I’m quite acquainted with Edgar Allan Poe’s work, both his short stories and his poetry. So I wanted to seek out something of his I haven’t encountered before to see it with fresh eyes. I’m quite fond of short poems because brevity is a beautiful skill that is hard to master. Imagine, saying everything you want to say in only a few words? His poem, “Deep in Earth,” is certainly that: a complete couplet. Two simple lines, but for which Poe has said everything.

Even without knowing the further context, courtesy of the Edgar Allan Poe Society of Baltimore — that this poem was written in 1847 shortly after Virginia Poe, his wife, died, and accompanied (written faintly in the margins) a rather “cheerful” poem about a happy marriage, “Eulalie” — this couplet still says everything it needs to say.

Here it is, entitled, “Deep in Earth” (presumably, as with poets who didn’t title works, in later collections, the titles would just take the name of the first few words of the poem):

Deep in earth my love is lying
And I must weep alone.

Broken love is a sorrow I’m currently going through (again, that’s for another blog post some day), but it’s hard to even contemplate the depths of how awful love besieged not by human failings, but by Death itself, would be. That sort of grief is hard to understand.

Also, the image itself of your love lying “deep in earth” is a shattering image because now they’re stripped of all romanticism: they’re dead. Just dead, lying deep within the earth, far away from you and any semblance of who they once were. And lying with her is his love, as in, a piece of him died with her, and lies in her earthly tomb. That’s my interpretation, at least. I’ve seen other interpretations, such as this one, that argues “deep in earth” suggests a barrier between two lovers, and that the only way to ever breach that barrier is for Poe himself to die.

Finally, I think it’s worth remarking upon the second line.
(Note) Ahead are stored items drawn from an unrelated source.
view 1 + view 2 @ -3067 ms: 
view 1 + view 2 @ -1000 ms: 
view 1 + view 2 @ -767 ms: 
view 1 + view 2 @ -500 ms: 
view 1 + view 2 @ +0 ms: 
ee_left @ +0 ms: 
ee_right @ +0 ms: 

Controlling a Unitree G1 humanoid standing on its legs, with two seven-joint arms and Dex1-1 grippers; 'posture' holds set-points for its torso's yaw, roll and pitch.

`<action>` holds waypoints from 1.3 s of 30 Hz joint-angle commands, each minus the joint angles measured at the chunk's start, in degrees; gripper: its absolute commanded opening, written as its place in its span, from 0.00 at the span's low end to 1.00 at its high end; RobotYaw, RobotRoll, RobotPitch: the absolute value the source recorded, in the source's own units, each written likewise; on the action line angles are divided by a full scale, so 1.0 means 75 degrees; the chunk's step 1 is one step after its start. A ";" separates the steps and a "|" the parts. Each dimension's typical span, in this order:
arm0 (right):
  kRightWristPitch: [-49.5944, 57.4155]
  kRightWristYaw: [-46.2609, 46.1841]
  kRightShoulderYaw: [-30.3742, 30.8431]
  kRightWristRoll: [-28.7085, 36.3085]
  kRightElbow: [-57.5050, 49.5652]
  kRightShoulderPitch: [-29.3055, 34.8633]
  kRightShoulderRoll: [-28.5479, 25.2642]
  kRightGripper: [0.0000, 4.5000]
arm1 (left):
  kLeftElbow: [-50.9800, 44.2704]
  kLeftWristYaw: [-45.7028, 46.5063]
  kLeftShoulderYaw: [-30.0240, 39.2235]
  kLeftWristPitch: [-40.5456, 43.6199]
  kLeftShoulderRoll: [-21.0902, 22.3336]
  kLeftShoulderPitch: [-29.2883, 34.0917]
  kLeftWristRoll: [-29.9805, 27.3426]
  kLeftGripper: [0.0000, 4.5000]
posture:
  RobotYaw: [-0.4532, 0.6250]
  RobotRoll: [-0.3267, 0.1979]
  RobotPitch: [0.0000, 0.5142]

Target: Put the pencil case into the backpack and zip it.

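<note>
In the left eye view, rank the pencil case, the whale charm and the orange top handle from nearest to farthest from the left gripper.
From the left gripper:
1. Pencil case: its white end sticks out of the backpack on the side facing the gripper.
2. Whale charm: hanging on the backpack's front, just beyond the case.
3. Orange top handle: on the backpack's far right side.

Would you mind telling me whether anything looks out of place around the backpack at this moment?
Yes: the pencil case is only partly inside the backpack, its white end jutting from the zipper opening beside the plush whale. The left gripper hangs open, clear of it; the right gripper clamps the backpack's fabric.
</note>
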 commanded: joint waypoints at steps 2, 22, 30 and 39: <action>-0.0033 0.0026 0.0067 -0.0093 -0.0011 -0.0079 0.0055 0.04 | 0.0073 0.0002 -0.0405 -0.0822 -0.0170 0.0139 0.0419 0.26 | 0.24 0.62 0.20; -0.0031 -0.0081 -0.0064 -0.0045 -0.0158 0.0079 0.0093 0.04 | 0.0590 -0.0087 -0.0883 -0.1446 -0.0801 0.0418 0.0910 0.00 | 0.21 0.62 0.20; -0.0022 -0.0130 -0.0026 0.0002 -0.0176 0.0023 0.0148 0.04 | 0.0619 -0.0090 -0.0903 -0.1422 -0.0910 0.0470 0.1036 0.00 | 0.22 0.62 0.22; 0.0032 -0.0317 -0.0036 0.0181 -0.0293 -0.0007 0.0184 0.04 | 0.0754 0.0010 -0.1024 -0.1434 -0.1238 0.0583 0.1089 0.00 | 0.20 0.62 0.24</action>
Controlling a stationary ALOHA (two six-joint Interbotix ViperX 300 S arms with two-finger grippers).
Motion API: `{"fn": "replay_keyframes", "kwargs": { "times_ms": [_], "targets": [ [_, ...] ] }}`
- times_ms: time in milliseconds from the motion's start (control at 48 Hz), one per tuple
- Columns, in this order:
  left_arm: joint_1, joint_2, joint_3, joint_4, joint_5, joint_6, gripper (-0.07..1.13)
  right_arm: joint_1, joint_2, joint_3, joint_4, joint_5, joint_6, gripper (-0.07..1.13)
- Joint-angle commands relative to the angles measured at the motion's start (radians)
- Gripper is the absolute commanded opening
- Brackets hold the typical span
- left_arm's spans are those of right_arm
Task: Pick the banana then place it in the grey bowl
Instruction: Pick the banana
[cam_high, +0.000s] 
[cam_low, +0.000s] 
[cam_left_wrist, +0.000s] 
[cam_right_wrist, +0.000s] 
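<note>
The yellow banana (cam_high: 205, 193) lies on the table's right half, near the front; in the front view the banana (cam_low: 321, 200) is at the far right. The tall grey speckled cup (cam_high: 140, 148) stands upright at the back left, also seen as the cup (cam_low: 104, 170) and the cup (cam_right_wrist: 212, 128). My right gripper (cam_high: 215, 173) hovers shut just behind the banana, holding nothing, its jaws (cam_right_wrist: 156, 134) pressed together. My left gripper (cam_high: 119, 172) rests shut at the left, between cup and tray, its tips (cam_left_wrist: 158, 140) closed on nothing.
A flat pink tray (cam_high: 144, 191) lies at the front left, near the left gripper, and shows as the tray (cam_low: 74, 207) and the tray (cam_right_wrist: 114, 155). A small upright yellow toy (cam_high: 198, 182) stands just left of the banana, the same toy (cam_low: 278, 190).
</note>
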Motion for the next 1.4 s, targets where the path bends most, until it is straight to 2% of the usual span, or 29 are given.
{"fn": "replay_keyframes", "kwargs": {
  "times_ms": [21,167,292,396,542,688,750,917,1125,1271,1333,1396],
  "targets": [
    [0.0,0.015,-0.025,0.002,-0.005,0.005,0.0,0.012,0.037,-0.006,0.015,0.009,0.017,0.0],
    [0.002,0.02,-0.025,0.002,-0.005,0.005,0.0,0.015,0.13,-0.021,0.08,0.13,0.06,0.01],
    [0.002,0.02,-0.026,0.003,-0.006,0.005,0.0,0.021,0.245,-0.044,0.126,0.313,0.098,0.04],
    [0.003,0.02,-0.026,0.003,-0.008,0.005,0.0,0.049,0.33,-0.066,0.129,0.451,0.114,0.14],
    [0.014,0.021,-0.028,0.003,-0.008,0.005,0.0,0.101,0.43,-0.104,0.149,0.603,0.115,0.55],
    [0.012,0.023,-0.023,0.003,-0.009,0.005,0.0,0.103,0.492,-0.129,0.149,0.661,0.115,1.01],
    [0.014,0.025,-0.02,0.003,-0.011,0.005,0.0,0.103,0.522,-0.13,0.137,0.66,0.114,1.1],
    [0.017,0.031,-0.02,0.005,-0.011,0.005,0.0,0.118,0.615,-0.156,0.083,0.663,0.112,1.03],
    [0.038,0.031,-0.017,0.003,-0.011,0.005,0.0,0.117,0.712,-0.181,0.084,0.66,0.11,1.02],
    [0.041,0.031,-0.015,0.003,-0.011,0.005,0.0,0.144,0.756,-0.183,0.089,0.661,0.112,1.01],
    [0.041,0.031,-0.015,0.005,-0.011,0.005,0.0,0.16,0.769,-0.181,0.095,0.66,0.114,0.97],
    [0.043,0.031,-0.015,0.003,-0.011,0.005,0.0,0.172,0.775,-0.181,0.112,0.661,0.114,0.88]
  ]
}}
So simple, and yet so revealing. First, that he’s weeping for what is lost. I’m always going to appreciate a man, particularly in the 1800s, being open and honest about crying. Granted, this is over something awful to contemplate, so you would expect weeping, but I still appreciate it. But secondly, that he’s all alone. He’s suffering alone.

Because Death’s cruel trick is that the one person who could most help Poe, in this case, get through the death of his wife would be … his wife. Thus, not only do we face the grief of losing the love in the first place, but then we face the insult of having to deal with it alone.

What do you think about this couplet? I appreciate its potent simplicity. Some of Poe’s other poems, which I enjoy still, are a bit longer, a bit more flowery at times, and a bit more obscure and dreamlike. But this is straight to the point. Who knows if it would have been part of a larger poem and it was just some scribbles in the margins.

But, hey, if I could have scribbles in the margins half as good, I’d be a content ginger.

3 thoughts

  1. I ran into these lines while writing an essay for my IB assignment back in high school and I literally wanted to cry over it at first sight. I went through Poe’s fancy musings about a raven or the moon and his wife’s death just fine, but this… it just threw the raw, tormenting grief at my face. What was worse was that I was doing research for Eulalie when I found the couplet and smiling over the happy marriage moments ago.

    Liked by 1 person

    1. Jennifer, thank you for commenting and you’re exactly right. His known works command attention, but it was this one that hit me the hardest.